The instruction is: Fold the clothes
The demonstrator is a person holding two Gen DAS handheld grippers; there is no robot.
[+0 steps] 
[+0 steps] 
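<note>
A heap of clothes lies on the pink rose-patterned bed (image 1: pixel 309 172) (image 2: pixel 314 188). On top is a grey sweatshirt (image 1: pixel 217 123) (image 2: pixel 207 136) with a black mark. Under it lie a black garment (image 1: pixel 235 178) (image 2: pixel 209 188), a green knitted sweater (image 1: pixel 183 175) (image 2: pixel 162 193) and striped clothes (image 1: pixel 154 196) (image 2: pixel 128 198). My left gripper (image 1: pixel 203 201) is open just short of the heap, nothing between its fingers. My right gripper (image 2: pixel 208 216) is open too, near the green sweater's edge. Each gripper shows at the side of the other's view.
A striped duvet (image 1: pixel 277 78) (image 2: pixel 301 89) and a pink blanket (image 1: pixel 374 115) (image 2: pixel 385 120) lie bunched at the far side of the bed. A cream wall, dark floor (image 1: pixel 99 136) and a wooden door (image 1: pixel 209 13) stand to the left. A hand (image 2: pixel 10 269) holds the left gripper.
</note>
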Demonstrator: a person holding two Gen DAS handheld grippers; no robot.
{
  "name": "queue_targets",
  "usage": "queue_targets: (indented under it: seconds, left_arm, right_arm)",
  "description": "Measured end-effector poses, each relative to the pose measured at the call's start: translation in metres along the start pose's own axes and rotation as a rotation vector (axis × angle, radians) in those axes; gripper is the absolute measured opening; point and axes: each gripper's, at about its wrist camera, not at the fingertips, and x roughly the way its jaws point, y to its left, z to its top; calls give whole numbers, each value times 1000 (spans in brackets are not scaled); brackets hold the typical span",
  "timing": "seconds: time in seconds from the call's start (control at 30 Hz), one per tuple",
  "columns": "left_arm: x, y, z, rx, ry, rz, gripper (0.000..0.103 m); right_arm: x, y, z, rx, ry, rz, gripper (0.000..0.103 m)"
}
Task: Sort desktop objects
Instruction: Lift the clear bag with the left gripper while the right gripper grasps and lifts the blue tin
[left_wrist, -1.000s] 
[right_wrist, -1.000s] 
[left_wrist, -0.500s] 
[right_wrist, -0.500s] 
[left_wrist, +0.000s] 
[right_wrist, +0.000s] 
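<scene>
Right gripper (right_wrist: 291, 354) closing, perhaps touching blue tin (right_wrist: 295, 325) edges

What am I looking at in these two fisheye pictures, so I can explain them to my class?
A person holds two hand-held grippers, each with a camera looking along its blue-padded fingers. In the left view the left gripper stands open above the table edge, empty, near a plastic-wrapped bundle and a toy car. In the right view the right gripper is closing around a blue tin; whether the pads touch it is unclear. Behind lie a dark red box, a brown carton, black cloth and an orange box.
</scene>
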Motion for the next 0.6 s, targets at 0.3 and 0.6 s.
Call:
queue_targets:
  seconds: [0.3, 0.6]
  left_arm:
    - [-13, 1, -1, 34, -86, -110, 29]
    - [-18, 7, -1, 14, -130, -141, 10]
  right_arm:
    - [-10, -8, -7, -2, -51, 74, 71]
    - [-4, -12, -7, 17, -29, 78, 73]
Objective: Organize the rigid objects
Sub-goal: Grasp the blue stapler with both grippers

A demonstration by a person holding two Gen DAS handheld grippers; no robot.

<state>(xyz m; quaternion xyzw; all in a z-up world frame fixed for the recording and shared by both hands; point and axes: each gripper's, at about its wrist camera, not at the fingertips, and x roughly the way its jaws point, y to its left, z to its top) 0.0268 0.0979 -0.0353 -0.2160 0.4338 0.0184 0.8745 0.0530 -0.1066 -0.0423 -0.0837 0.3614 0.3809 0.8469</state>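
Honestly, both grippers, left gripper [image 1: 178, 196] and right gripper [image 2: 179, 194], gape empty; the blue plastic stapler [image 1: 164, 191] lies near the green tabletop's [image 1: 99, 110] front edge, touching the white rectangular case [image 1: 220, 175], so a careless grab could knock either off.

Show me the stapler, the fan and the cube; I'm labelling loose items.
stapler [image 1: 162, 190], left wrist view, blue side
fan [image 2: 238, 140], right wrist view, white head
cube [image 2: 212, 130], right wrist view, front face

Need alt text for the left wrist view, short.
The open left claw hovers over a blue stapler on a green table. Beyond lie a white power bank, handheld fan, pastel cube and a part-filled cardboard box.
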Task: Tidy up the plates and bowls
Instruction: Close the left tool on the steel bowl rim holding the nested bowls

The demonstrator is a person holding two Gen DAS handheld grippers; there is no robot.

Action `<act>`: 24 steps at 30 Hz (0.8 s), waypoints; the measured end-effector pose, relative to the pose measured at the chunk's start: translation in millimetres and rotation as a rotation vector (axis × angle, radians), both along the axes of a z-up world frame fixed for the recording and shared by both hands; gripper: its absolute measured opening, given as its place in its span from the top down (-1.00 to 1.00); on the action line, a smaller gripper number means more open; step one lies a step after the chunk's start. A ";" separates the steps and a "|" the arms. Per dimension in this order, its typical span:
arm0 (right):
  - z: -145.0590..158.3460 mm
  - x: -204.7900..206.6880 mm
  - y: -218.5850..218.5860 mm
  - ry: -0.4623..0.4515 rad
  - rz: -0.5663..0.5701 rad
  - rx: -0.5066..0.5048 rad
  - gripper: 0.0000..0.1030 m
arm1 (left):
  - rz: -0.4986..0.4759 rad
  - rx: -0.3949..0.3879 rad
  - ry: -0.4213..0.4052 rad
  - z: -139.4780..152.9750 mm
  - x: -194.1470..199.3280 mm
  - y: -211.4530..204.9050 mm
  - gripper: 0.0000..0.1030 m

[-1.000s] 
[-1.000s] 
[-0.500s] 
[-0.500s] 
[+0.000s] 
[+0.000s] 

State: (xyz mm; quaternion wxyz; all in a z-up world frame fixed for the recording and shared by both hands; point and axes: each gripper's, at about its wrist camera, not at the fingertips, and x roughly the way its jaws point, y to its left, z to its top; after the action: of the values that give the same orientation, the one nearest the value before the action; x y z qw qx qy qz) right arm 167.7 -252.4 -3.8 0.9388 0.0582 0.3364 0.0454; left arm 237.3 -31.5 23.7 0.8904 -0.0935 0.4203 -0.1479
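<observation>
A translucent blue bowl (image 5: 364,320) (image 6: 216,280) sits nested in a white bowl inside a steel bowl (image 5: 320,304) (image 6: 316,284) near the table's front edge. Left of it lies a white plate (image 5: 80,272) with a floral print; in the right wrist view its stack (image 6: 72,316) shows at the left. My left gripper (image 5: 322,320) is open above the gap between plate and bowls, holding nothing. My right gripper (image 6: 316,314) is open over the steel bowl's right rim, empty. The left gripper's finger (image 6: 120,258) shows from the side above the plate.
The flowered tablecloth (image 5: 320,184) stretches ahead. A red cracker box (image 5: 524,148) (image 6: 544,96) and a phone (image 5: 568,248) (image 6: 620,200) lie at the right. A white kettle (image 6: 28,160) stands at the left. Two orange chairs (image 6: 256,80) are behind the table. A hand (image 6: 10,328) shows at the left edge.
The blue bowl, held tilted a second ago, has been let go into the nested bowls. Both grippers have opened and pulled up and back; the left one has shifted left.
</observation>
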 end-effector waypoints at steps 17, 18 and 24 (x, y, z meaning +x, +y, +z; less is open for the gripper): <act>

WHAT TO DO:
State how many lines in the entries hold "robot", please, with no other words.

RESPONSE BELOW:
4